▶ [Collected data]:
Segment Open

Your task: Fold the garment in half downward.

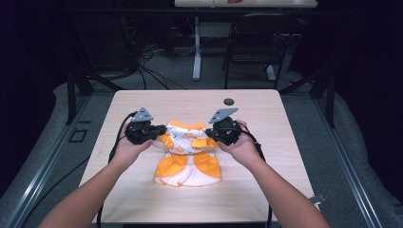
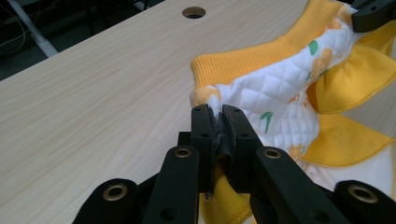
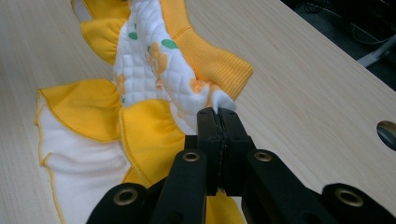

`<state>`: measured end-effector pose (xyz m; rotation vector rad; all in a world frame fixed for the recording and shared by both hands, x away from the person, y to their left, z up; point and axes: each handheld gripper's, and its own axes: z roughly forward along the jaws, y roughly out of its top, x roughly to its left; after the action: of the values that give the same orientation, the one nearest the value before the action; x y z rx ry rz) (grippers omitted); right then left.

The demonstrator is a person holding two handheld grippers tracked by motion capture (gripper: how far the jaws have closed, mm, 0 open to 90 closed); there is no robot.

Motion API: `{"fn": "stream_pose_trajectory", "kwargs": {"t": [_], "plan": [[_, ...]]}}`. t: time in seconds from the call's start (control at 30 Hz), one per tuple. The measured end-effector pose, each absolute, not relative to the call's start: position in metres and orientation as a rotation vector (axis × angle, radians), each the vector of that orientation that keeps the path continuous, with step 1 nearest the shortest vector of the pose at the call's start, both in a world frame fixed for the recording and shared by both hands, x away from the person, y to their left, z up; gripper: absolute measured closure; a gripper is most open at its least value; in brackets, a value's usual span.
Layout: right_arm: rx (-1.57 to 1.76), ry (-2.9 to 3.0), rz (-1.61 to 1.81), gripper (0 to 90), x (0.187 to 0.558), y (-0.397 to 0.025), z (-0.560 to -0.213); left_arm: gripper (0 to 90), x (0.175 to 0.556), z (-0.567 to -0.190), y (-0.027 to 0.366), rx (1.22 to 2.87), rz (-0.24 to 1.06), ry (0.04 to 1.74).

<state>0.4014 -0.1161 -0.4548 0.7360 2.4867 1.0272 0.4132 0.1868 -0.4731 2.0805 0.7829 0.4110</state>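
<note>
A small yellow and white quilted garment with orange ruffles lies in the middle of the wooden table. My left gripper is shut on its left shoulder, pinching white quilted cloth between the jaws. On the other side, my right gripper is shut on the garment's right shoulder, with a tuft of fabric showing at the jaw tips. The top of the garment is held slightly up between both grippers; its skirt rests flat on the table.
A round cable hole sits in the table near the far edge. Behind the table stand a black chair and a white table leg. Bare tabletop lies to the left, right and front of the garment.
</note>
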Motion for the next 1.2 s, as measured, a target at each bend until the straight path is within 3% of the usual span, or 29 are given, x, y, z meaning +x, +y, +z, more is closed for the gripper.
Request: {"fn": "stream_pose_trajectory", "kwargs": {"t": [1.2], "plan": [[0.702, 2.583, 0.971, 88.6, 0.369, -0.118, -0.497, 83.3, 0.379, -0.511, 0.185, 2.151, 0.346, 0.727]]}}
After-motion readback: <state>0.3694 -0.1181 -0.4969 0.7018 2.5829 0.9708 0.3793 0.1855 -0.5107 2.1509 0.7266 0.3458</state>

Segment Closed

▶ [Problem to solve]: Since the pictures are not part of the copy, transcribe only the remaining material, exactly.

▶ [Task answer]:
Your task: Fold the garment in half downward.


`<state>`: measured end-effector pose (xyz m; rotation vector rad; all in a world frame fixed for the recording and shared by both hands, x away from the person, y to their left, z up; point and axes: each handheld gripper's, and its own axes: z roughly forward along the jaws, y roughly out of its top, x roughly to its left; after the action: of the values that give the same orientation, the one nearest the value before the action; x y z rx ry rz) (grippers omitted); right then left.

The demonstrator is a person holding two handheld grippers tracked by motion capture (gripper: how far the jaws have closed, mm, 0 open to 90 closed); there is no robot.

Motion API: `{"fn": "stream_pose_trajectory", "kwargs": {"t": [_], "plan": [[_, ...]]}}`. t: time in seconds from the call's start (control at 30 Hz), one per tuple. The measured end-effector pose, each absolute, not relative to the call's start: position in metres and orientation as a rotation vector (axis × angle, radians), each the vector of that orientation that keeps the path continuous, with step 1 nearest the shortest vector of the pose at the call's start, both in a world frame fixed for the recording and shared by both hands, x away from the person, y to their left, z up; gripper: absolute measured closure; a gripper is most open at its least value; in brackets, a value's usual span.
Layout: right_arm: rx (-1.57 to 1.76), ry (-2.9 to 3.0), rz (-1.61 to 1.81), gripper (0 to 90), x (0.187 to 0.558), y (-0.397 to 0.025), z (-0.560 to -0.213); left_arm: gripper (0 to 90), x (0.175 to 0.556), z (-0.567 to -0.190), y (-0.027 to 0.366), rx (1.22 to 2.87), rz (-0.24 to 1.06), ry (0.04 to 1.74).

<state>0.4014 -0.1161 -0.4548 0.7360 2.4867 1.0272 0.4132 0.1868 -0.4731 2.0805 0.7829 0.4110</state>
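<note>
A small yellow and white quilted garment with orange ruffles lies in the middle of the wooden table. My left gripper is shut on its left shoulder, pinching white quilted cloth between the jaws. On the other side, my right gripper is shut on the garment's right shoulder, with a tuft of fabric showing at the jaw tips. The top of the garment is held slightly up between both grippers; its skirt rests flat on the table.
A round cable hole sits in the table near the far edge. Behind the table stand a black chair and a white table leg. Bare tabletop lies to the left, right and front of the garment.
</note>
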Motion for the next 1.2 s, as measured, a target at each bend until the straight path is within 3% of the usual span, or 29 are given, x, y, z meaning +x, +y, +z, more is closed for the gripper.
Request: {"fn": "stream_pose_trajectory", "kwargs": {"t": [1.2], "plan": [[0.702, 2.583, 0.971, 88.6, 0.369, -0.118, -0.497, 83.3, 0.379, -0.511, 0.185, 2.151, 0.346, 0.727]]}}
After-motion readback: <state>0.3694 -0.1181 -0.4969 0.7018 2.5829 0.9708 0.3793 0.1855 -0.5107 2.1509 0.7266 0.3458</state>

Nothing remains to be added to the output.